Between 1902-1904 Chekhivsky was a member of the Revolutionary Ukrainian Party, after which he switched to the Ukrainian Social Democratic Labour Party (USDLP) until 1919. In 1906, he was elected to the Imperial Duma, however the Russian government exiled him, as a Ukrainian to Vologda in Russia. However, through the efforts of his electors to the Imperial Duma, he was returned from exile after one year.

From 1908 to 1917 Chekhivsky lived in Odesa where he taught in a gymnasium as well as commercial and technical colleges. During that time he was under open police surveillance. Nonetheless, Chekhivsky participated in the activities of a local Ukrainian Hromada and Prosvita association. Since 1915 he was a member of a masonic lodge "Star of the East" that existed in Odesa and was part of the Great East of Peoples of Russia.

Revolutionary years
After the February Revolution Chekhivsky became editor of the "Ukrayinske Slovo" newspaper that was published in Odesa. From April 1917 he headed the Odesa committee of the USDLP and the Ukrainian council of Odesa. From May 1917 Cherkhivsky was a district inspector of the Odesa School Council and headed the Odesa branch of All-Ukrainian Teachers Union. From June 1917 he was a deputy () in the Odesa city duma from the Ukrainian parties, and headed the Kherson Governorate Council of united public organization.

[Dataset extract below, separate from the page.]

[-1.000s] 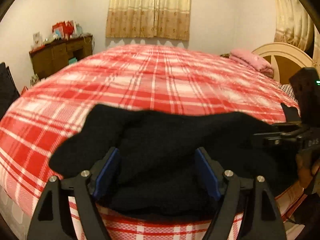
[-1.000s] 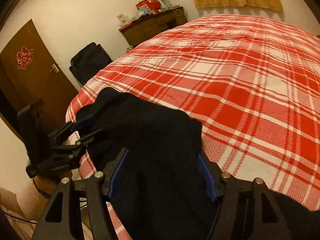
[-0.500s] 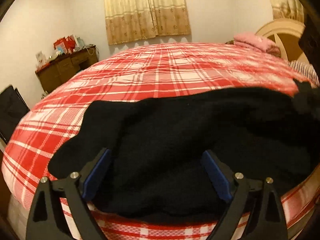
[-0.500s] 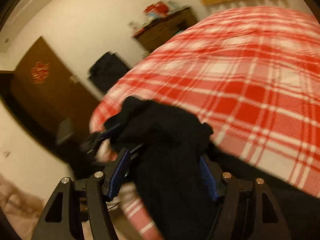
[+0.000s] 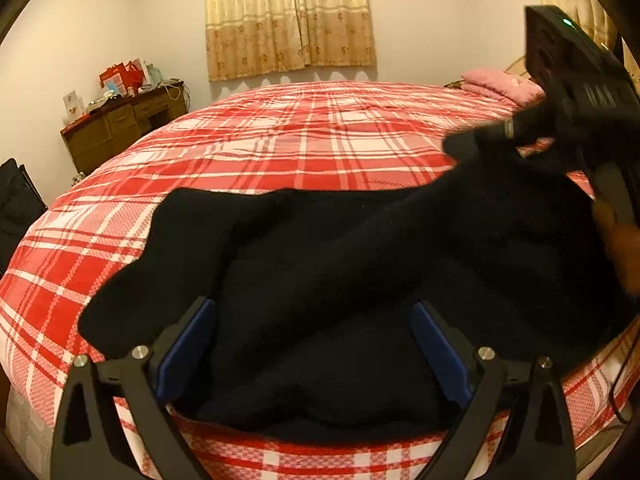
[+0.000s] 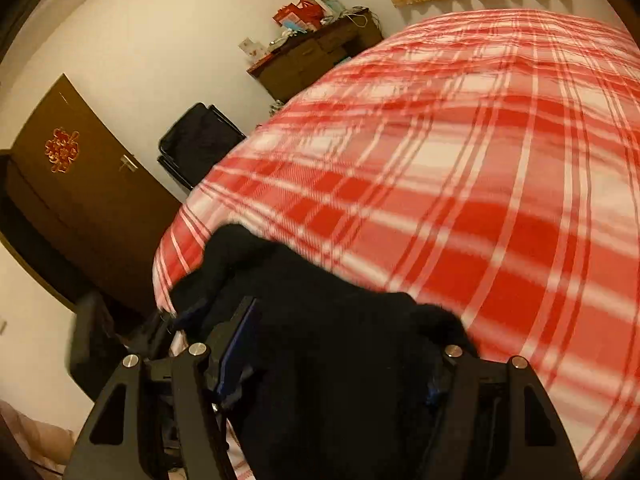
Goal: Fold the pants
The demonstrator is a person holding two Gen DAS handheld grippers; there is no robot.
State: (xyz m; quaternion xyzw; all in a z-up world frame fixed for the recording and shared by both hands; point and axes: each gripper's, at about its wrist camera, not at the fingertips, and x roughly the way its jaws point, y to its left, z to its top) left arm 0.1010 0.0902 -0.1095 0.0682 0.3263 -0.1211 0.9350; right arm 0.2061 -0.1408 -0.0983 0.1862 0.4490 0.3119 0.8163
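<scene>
The black pants (image 5: 360,280) lie in a heap on the near edge of the bed (image 5: 304,148) with its red checked cover. The left gripper (image 5: 314,344) is spread wide, with the pants between its blue pads (image 5: 186,350), and the pads do not squeeze. At about two o'clock from it, the right gripper (image 6: 340,360) pinches a bunch of the pants and holds it up off the bed. A brown dresser (image 5: 120,128) stands at ten o'clock.

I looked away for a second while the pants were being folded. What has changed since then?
The left gripper spread its jaws, letting go of the black pants. The right gripper lifted its bunch of pants up over the plaid bed. The rest of the pants stayed put.
</scene>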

In October–November 1917 Chekhivsky was a member of the Revolutionary committee (revkom). In November 1917 he became a political commissar of Odesa and an education commissar of the Kherson Governorate. At that time Chekhivsky was also elected to the Russian Constituent Assembly (from the Ukrainian Social-Democrats of Odesa). In the beginning of 1918 he became a member of Central Committee of the USDLP and from April 1918 — appointed as director of confessions as a minister in government of the Ukrainian People's Republic. Under the administration of Pavlo Skoropadskyi, Chekhivsky continued to work in the Ministry of Confessions (director of General Affairs department), yet continuing to be a member of the Ukrainian Social Democratic Labour Party. During that time he joined the Ukrainian National Union which was in opposition to the Hetman of Ukraine.

From Directorate to its opposition
Chekhivsky headed the Ukrainian revkom during the anti-Hetman uprising. From December 26, 1918 to February 11, 1919 Chekhivsky was President of the Council of People's Ministers and the Ministry of Foreign Affairs of the Ukrainian People's Republic. During that time was proclaimed the Unification Act of two Ukraines on January 22, 1919. On January 1, 1919 the government approved laws about the state language of Ukraine (Ukrainian) and about the autocephaly of Ukrainian Orthodox Church that were adopted  by the Directorate of Ukraine. On January 5, 1919 the government approved the Land law that was adopted by the Directorate on January 8.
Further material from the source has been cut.